This concern for sustaining institutions is in keeping with much research in the field of leadership. Leadership’s role in sustaining institutional and societal culture and in driving institutional change is clearly pointed out by experts such as Burt Nanus, who focused on visionary leadership; the late Peter Drucker, who emphasized the growth of future leaders; and Warren Bennis, who underlined the importance of developing leaders to become leaders of leaders.1 Additional recognition of the leader’s significance in both sustaining and changing culture is found in Brady’s work,2 where he cited 2001 research conducted by the public relations firm Burson-Marsteller examining the top thirty CEOs of publicly traded companies in Germany. The results showed that approximately twothirds of the public reputation of a company was determined by the leader of the organization. In keeping with this, a later Burson-Marsteller study done in the United States examined 1155 key stakeholders, and determined that the CEO’s reputation contributed significantly to how companies are perceived. Brady pointed to leaders such as Lord Browne at BP, Chad Holliday at DuPont, Michael W. Crooke at Patagonia, and Ben Cohen at Ben and Jerry’s, who have understood that their legacies as leaders established the tone and sustainability of their organizations and made this an organizational priority.
 
To be successful in leadership development at defense and security educational institutions requires that the educational processes themselves be examined.
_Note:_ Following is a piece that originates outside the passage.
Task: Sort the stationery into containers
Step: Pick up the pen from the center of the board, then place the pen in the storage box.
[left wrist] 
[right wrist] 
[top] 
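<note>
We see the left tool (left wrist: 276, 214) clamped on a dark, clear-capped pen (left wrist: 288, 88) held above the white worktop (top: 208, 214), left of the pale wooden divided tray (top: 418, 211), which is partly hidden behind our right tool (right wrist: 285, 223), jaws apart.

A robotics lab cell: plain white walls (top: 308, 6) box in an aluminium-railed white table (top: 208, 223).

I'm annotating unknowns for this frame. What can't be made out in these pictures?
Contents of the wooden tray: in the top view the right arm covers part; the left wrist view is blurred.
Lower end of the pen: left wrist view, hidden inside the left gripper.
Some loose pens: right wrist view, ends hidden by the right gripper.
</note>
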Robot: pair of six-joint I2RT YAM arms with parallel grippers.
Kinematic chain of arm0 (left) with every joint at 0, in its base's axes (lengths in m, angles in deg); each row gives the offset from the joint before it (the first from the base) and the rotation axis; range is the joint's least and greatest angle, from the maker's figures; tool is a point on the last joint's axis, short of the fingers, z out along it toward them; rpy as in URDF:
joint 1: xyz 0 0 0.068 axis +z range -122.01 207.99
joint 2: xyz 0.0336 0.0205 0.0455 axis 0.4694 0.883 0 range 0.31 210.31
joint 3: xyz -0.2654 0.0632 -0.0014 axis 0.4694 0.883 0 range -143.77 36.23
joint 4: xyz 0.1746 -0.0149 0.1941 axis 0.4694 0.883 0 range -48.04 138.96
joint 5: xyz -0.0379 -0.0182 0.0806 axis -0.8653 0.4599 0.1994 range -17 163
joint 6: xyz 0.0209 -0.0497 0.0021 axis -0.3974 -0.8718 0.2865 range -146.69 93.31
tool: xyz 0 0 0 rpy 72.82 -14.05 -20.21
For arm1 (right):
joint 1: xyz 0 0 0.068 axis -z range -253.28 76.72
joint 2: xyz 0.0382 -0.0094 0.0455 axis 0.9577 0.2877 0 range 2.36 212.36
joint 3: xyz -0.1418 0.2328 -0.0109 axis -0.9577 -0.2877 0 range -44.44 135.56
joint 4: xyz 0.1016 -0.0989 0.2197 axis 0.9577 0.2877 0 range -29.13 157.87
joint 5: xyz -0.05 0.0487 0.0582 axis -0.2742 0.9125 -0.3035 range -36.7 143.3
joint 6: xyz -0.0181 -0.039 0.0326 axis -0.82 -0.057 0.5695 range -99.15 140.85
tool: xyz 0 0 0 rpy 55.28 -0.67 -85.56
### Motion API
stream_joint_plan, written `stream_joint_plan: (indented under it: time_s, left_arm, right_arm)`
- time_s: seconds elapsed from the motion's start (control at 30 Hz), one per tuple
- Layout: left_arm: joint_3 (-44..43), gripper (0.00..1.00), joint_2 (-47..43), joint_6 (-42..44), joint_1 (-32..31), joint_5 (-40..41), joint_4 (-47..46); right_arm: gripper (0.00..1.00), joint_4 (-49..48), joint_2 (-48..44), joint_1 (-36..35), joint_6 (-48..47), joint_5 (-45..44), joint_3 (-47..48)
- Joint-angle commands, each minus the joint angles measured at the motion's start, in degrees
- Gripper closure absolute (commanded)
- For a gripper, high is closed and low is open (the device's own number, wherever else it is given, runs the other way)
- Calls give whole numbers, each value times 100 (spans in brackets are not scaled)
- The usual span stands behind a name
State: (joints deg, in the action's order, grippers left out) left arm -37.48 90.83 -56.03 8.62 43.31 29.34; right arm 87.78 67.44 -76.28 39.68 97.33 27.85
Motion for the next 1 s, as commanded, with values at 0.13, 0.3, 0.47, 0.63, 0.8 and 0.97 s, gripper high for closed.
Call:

Following NATO’s Partnership Action Plan for Defense Institution Building (PAP-DIB) and Education for Defense Reform initiatives (2004–05), the Partnership for Peace Consortium’s (PfPC) Educators Development Working Group (ED WG) created a sub-group of the same name to tackle the challenge of how to transform the legacy teaching methods of authoritarian institutions into democratic learning processes that promoted education for defense reform within these countries so that they could train the leaders that would be required for the twenty-first century. More specifically, the challenge was how to help transform an authoritarian, top-down, teacher-centered approach to education that was based most often in the lecture method into a shared, collaborative learning process that exhibited democratic values, not just as curriculum content or an end state but as a democratic process and means of learning resulting in transformative leadership education.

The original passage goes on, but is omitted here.